*Instructions to follow*
Word for word, repeat the data; no picture should appear in the result.

[Stored data entries]
- - - -
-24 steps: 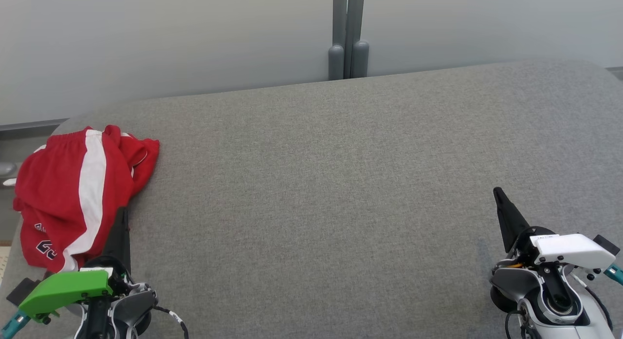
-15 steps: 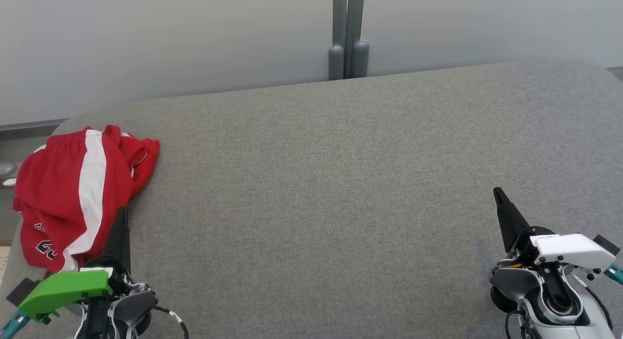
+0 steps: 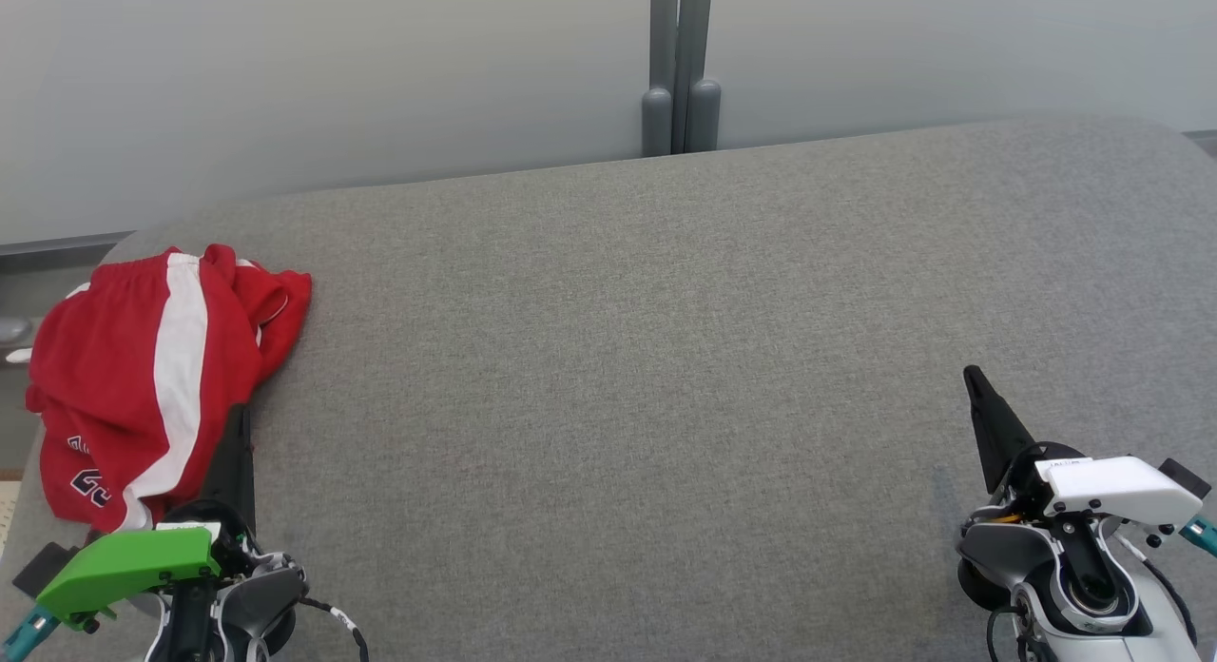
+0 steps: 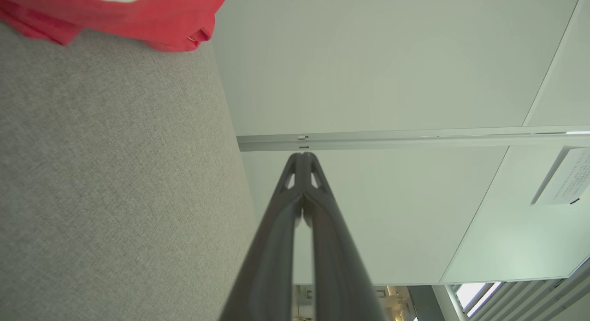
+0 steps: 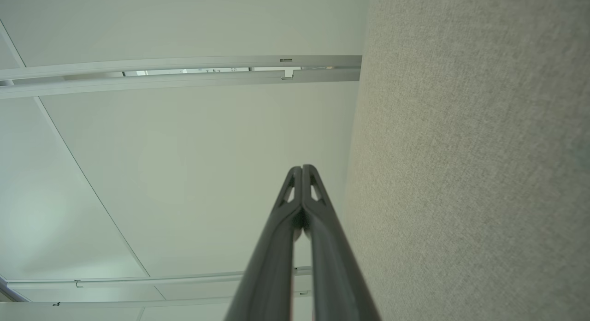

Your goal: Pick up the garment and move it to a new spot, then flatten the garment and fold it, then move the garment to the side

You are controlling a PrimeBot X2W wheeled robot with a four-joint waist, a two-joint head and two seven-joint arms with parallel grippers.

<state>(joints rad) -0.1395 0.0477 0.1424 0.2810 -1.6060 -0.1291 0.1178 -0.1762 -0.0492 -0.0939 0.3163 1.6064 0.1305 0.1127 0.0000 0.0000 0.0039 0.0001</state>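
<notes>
The garment [image 3: 143,377] is a pair of red shorts with a white side stripe and dark lettering, lying crumpled at the far left edge of the grey padded surface [image 3: 666,358]. A red corner of the garment [image 4: 175,21] shows at the top left of the left wrist view. My left gripper [image 3: 238,415] rests at the lower left, its shut fingers lying right beside the garment's right edge with nothing between them. My left gripper [image 4: 303,156] has its tips pressed together. At the lower right my right gripper [image 3: 970,372] is shut and empty, far from the garment; its tips [image 5: 302,168] meet.
A pale wall panel [image 3: 333,72] with a grey vertical post [image 3: 680,68] runs behind the surface. The surface's left edge [image 3: 28,510] lies just beyond the garment. Its rounded far right corner [image 3: 1160,139] curves off toward the wall.
</notes>
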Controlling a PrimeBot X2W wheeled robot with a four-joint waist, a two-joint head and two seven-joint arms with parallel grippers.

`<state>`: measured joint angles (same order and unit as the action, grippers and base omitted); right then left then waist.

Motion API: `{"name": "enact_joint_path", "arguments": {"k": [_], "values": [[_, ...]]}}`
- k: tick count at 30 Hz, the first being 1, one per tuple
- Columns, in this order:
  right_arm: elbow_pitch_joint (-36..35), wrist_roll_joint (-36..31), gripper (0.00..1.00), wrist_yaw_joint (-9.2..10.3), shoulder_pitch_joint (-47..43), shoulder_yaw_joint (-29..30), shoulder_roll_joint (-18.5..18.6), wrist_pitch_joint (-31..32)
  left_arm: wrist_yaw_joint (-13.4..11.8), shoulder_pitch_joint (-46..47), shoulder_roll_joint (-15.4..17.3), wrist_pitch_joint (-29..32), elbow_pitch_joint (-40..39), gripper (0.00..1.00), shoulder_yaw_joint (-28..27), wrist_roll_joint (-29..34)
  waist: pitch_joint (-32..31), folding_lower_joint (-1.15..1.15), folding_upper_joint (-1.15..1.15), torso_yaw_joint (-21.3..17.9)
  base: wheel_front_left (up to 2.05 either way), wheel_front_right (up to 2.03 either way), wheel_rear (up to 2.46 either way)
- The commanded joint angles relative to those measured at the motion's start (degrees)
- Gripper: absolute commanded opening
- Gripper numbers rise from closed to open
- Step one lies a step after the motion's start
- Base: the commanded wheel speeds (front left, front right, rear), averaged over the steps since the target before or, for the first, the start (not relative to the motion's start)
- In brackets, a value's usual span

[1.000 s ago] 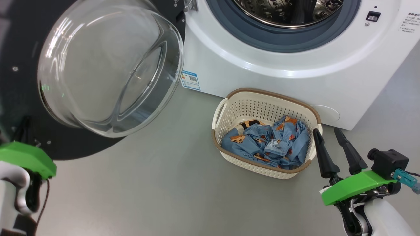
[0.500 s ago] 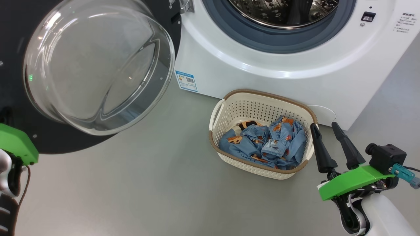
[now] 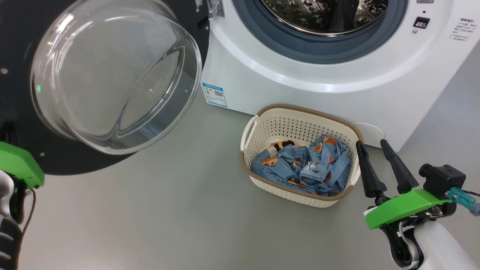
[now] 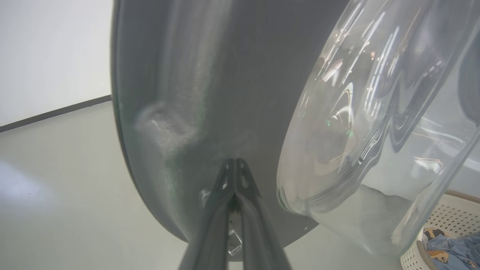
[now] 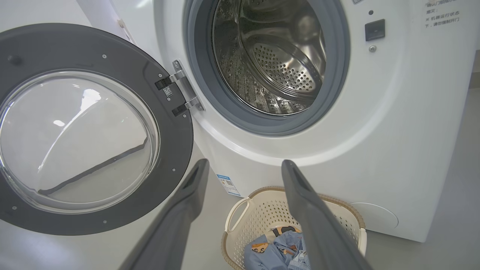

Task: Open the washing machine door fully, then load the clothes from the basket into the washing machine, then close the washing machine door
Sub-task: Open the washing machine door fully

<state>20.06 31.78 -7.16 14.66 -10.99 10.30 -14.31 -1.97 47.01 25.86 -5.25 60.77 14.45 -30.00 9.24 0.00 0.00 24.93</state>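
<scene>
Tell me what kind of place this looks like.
Probably a laundry area, possibly a bare test room. A white front-loading washer stands with its door swung open, and a basket of clothes sits before it on a plain grey floor.

- right hand (image 3: 371, 143): two long black pointy fingers on a bright green plate (image 3: 407, 208)
- boxy black camera (image 3: 444, 180) with a teal plug (image 3: 464, 199)
- glossy white forearm (image 3: 440, 249)
- left side: same green mount (image 3: 17, 167), thin brown cable (image 3: 30, 210)
</scene>
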Motion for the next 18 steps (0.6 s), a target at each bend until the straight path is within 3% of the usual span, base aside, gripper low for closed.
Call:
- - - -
*Response*
-24 steps: 
-15 steps: 
+0 steps: 
+0 steps: 
+0 steps: 

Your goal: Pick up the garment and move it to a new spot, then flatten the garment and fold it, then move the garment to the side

You are controlling a PrimeBot X2W wheeled robot with a four-joint waist, a two-joint head and two seven-joint arms with parallel grippers.

<state>(joints rad) -0.1395 0.0477 0.1424 0.2810 -1.6060 -0.1291 0.1178 -0.1762 -0.0492 -0.0939 0.3163 1.6064 0.1305 0.1127 0.0000 0.0000 0.0039 0.0001</state>
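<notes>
The garment [image 3: 143,377] is a pair of red shorts with a white side stripe and dark lettering, lying crumpled at the far left edge of the grey padded surface [image 3: 666,358]. A red corner of the garment [image 4: 175,21] shows at the top left of the left wrist view. My left gripper [image 3: 238,415] rests at the lower left, its shut fingers lying right beside the garment's right edge with nothing between them. My left gripper [image 4: 303,156] has its tips pressed together. At the lower right my right gripper [image 3: 970,372] is shut and empty, far from the garment; its tips [image 5: 302,168] meet.
A pale wall panel [image 3: 333,72] with a grey vertical post [image 3: 680,68] runs behind the surface. The surface's left edge [image 3: 28,510] lies just beyond the garment. Its rounded far right corner [image 3: 1160,139] curves off toward the wall.
</notes>
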Controlling a PrimeBot X2W wheeled robot with a four-joint waist, a two-joint head and two seven-joint arms with parallel grippers.

`<state>`: measured joint angles (same order and unit as the action, grippers and base omitted); right then left then waist.

Motion API: `{"name": "enact_joint_path", "arguments": {"k": [_], "values": [[_, ...]]}}`
- k: tick count at 30 Hz, the first being 1, one per tuple
- Columns, in this order:
  right_arm: elbow_pitch_joint (-36..35), wrist_roll_joint (-36..31), gripper (0.00..1.00), wrist_yaw_joint (-9.2..10.3), shoulder_pitch_joint (-47..43), shoulder_yaw_joint (-29..30), shoulder_roll_joint (-18.5..18.6), wrist_pitch_joint (-31..32)
  left_arm: wrist_yaw_joint (-13.4..11.8), shoulder_pitch_joint (-46..47), shoulder_roll_joint (-15.4..17.3), wrist_pitch_joint (-29..32), elbow_pitch_joint (-40..39), gripper (0.00..1.00), shoulder_yaw_joint (-28..27), wrist_roll_joint (-29..34)
  waist: pitch_joint (-32..31), folding_lower_joint (-1.15..1.15), folding_upper_joint (-1.15..1.15), torso_yaw_joint (-21.3..17.9)
  base: wheel_front_left (up to 2.05 either way), wheel_front_right (up to 2.03 either way), wheel_rear (up to 2.46 either way)
- The commanded joint angles relative to those measured at the motion's start (degrees)
- Gripper: absolute commanded opening
- Gripper numbers rise from closed to open
- Step one lies a step after the motion's start
- Base: the commanded wheel speeds (front left, front right, rear), averaged over the steps since the target before or, for the first, the start (not relative to the motion's start)
- In brackets, a value's usual span

[1.000 s ago] 
[0.500 s ago] 
[now] 
[now] 
[now] 

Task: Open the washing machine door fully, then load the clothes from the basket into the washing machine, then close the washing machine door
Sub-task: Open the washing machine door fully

<state>20.06 31.78 -7.16 14.66 -10.99 10.30 -14.31 -1.97 47.01 25.86 -5.25 60.77 14.45 -30.00 9.24 0.00 0.00 24.93</state>
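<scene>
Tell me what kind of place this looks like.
Probably a laundry area, possibly a bare test room. A white front-loading washer stands with its door swung open, and a basket of clothes sits before it on a plain grey floor.

- right hand (image 3: 371, 143): two long black pointy fingers on a bright green plate (image 3: 407, 208)
- boxy black camera (image 3: 444, 180) with a teal plug (image 3: 464, 199)
- glossy white forearm (image 3: 440, 249)
- left side: same green mount (image 3: 17, 167), thin brown cable (image 3: 30, 210)
</scene>
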Motion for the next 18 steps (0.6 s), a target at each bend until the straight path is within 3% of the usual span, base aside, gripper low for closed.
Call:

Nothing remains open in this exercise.